One thing that continues to strike me with painful irony is that fact that Andrew would, almost tearfully, lament about other teachers who had shown such great promise, whose passion for the spiritual life and searing dharma inspired so many spiritual seekers to abandon “the world” and give their entire lives to a spiritual revolution—but whose abuses of sex, money, power, or other addictions in the end disillusioned thousands of seekers and instead promoted cynicism about the whole endeavor. This is, in fact, the reality of the situation now with Andrew. He inspires such passion, such commitment, such sacrifice in so many seekers…for a while, a few years, maybe ten, perhaps longer. But Andrew’s legacy is, for the most part, scorched earth. Hundreds of disillusioned seekers who, when they eventually extricate themselves from their highly compromised relationship with Andrew, are scorched souls, burnt out entirely on the spiritual life, afraid to risk or trust or commit again. Many, even most, of Andrew’s former students, at least those who spent significant time in his company, have lost faith in themselves, in their own aspiration and capacity, in the possibility of a healthy student-teacher relationship, in the whole enterprise. This is a crime, a sin. Worthy of a tearful lament.
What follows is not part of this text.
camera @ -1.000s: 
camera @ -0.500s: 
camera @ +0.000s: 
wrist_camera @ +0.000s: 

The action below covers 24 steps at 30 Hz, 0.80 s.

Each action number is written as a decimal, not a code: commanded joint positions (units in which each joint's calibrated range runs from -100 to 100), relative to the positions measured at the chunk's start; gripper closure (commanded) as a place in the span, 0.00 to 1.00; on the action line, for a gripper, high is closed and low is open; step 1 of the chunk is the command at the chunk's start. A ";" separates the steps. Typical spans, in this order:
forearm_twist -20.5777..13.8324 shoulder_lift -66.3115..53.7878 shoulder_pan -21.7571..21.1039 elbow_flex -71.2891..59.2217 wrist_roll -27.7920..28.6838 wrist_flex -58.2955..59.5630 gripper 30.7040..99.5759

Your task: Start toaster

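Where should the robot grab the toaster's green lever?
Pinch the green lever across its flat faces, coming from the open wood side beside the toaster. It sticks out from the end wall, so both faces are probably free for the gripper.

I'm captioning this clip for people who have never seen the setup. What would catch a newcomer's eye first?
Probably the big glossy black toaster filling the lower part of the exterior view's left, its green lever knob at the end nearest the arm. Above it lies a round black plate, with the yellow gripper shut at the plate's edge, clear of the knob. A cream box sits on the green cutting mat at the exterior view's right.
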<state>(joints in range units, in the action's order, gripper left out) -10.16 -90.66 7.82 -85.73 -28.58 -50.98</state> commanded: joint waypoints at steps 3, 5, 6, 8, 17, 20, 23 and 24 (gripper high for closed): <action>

When his students leave him, rather than wishing them well and hoping that they are able to make good use of their experience with him, his community, and his teachings, Andrew scorns them, heaps abuse upon them, calls them “pigs” and “monsters,” and asserts that they have “sold their souls to the devil.” Rather than hoping that they will go on to use what they’ve learned in living fruitful lives, continuing their spiritual paths, and doing good work to relieve suffering in the world, he responds gleefully when he hears news of former students who are struggling to find their way. “That loser!” he would laugh. He delighted in hearing news about struggling former students. It vindicated what Andrew saw as their personal betrayal of him, the one true living embodiment of all that is holy and evolutionary in this world. For Andrew, his game is the only real game in town; no other spiritual teacher, path, or practice can hold a candle to it. Former students’ continued belief in this myth makes it very difficult for them to consider other spiritual paths and practices.
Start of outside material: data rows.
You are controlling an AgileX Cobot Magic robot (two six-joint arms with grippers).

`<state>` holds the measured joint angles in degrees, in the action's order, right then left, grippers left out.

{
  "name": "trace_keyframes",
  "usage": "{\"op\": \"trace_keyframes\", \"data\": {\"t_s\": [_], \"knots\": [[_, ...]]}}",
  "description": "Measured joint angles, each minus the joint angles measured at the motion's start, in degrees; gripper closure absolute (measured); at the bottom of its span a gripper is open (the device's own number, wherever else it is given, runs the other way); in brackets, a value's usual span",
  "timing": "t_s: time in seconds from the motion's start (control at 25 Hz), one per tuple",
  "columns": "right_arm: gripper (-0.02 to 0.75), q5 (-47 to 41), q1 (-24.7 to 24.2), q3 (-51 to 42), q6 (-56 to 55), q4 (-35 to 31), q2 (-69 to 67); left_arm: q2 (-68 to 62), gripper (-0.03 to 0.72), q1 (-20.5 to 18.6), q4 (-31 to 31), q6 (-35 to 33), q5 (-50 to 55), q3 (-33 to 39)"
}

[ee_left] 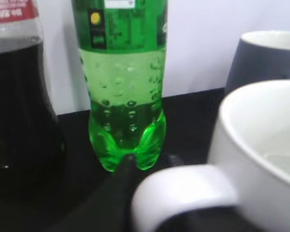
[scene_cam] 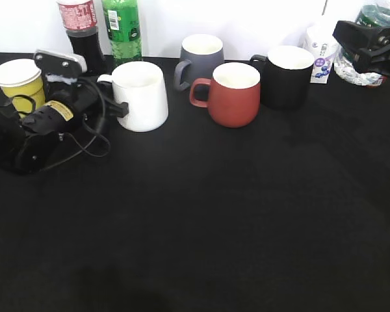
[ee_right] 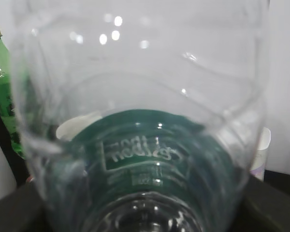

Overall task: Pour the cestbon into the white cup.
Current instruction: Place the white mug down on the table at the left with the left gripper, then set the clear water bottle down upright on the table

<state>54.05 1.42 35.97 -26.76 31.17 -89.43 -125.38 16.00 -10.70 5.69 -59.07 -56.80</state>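
The white cup (scene_cam: 141,95) stands at the back left of the black table, handle to the left. My left gripper (scene_cam: 119,108) is at that handle; in the left wrist view a dark finger lies beside the white handle (ee_left: 183,191) and the gripper (ee_left: 150,193) looks shut on it. The cestbon (scene_cam: 379,14), clear with a dark green label, is held at the far right above the table by my right gripper (scene_cam: 367,42). It fills the right wrist view (ee_right: 145,145), with the fingers dark at both lower corners.
A yellow paper cup (scene_cam: 16,81), a cola bottle (scene_cam: 81,29) and a green soda bottle (scene_cam: 122,26) stand behind my left arm. A grey mug (scene_cam: 201,55), a red mug (scene_cam: 234,94), a black mug (scene_cam: 287,75) and a small white carton (scene_cam: 320,55) stand to the right of the white cup.
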Motion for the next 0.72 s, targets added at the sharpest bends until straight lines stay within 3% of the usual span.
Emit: {"op": "trace_keyframes", "data": {"t_s": [0.2, 0.4, 0.52, 0.72], "knots": [[0.245, -3.4, 0.0, 0.0, 0.1, -1.9, 0.0, 1.2, 0.320, 0.0, 1.9, 0.2, -6.0, 7.2], [0.245, -5.3, 0.0, 0.0, 14.2, -16.5, -4.2, 5.7, 0.304, 0.1, 0.3, 0.2, -10.2, 20.4], [0.245, 3.9, 0.0, 0.9, 20.2, -25.4, -16.2, 16.0, 0.304, 0.1, 0.3, 0.2, -10.0, 29.3], [0.245, 7.4, 0.0, 7.6, 22.4, -27.2, -29.2, 30.2, 0.304, 0.1, -0.3, 0.2, -10.3, 34.2]]}}
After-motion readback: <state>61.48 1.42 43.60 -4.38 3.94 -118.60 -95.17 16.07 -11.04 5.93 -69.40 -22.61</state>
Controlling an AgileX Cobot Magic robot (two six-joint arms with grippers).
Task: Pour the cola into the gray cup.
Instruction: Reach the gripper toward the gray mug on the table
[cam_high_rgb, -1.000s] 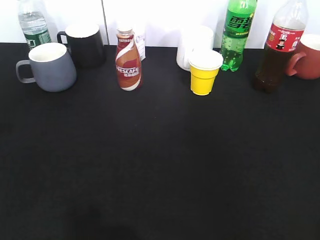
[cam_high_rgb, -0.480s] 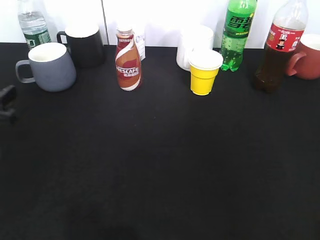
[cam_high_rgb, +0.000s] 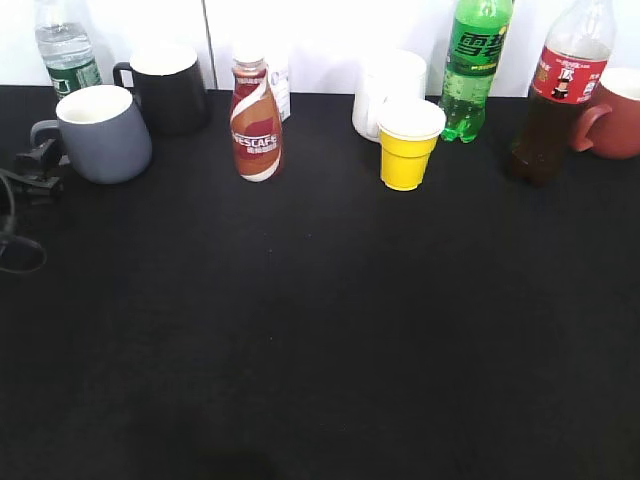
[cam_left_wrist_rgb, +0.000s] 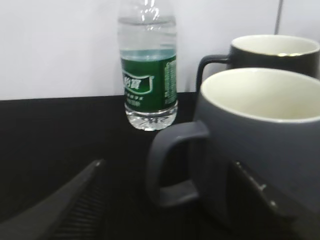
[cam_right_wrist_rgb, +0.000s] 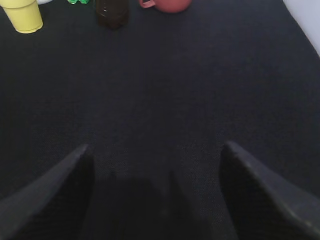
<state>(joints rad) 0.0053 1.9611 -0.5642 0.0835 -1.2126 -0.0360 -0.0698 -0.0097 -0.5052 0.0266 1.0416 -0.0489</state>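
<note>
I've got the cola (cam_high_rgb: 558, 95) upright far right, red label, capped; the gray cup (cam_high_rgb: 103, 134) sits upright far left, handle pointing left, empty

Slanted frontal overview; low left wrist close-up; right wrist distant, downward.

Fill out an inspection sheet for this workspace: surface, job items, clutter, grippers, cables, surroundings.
Surface: black table, no spills seen.
Job's things: cola upright at far right, untouched; gray cup upright at far left, cream inside, looks empty.
Clutter: black mug behind the gray cup; water bottle; Nescafe bottle; yellow cup; white cup; green soda bottle; dark red mug.
Grippers: left gripper open, its fingers either side of the gray cup's handle; right gripper open over bare table.
Cables: black cable looping at the left edge.
Surroundings: white wall behind the table.
</note>
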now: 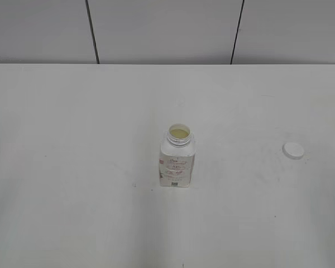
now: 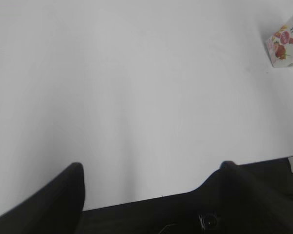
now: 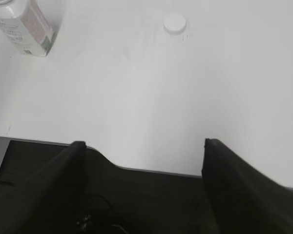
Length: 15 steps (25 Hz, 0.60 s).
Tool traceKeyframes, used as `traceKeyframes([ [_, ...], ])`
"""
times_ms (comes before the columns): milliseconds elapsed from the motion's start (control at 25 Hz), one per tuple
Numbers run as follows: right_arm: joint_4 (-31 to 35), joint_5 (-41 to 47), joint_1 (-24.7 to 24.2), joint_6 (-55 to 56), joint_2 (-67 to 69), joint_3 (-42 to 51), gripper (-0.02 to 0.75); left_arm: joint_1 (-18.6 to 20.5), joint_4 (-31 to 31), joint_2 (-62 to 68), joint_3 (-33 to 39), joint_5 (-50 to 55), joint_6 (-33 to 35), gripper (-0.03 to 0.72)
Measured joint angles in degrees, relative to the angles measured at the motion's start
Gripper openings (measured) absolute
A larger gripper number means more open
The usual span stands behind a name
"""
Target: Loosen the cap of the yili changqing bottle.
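White bottle [image 1: 177,162] stands upright, mouth up; cap [image 1: 293,149] apparently lies flat.

You see a white bottle [image 1: 177,162] with faint pink and red print on its label and a small dark green patch low on the front. Inside its open neck the contents look pale yellow. In the left wrist view the bottle's side [image 2: 286,43] shows brighter red and pink fruit-like print with a touch of yellow. The cap [image 1: 293,149] is plain white, with no pattern you can make out. The desk [image 1: 72,167] is an even off-white with a few faint grey scuffs near the cap. Behind it, you see light grey wall panels [image 1: 162,28] split by thin dark seams. The left end effector [image 2: 151,195] and the right end effector [image 3: 141,165] look black.
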Motion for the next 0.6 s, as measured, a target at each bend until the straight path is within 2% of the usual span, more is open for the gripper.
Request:
traceKeyframes([
  [280, -0.11, 0.05, 0.00, -1.61, -7.69, 0.18, 0.577, 0.00, 0.00, -14.45, 1.93, -0.64, 0.45, 0.512],
  [400, -0.04, 0.05, 0.00, -2.03, -7.75, 0.18, 0.577, 0.00, -0.21, -15.52, 2.49, -2.37, 0.83, 0.510],
  [600, -0.72, -2.90, 0.00, -2.26, -7.75, 1.25, 0.577, 0.00, -4.10, -15.52, 4.18, -5.93, 4.68, 0.510],
])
It seems that around Andrew and his communities today is a revolving door of students who discover him through the magazine or books, and have visited one of his centers, and perhaps attended a retreat or two. They stay for a while, and probably benefit tremendously. The “core” group of students who have been with Andrew for longer periods—and who are exposed to the kinds of tactics reported on this blog—has shrunk markedly over the years. Foxhollow, Andrew’s large and lavish residential and retreat center in western Massachusetts, when not filled with people during retreats and seminars, is significantly less populated than it once was. Some report that it feels like a monument to what might have been, a pretense of grandeur elaborately and expensively maintained, a slowly shriveling relic. Whether this is what becomes of Foxhollow and Andrew’s worldwide spiritual community remains to be seen; Andrew’s teaching and community have changed and evolved significantly since he began teaching in 1986. Maybe he will be able to adjust course regarding some of the matters discussed on this blog. That is my hope.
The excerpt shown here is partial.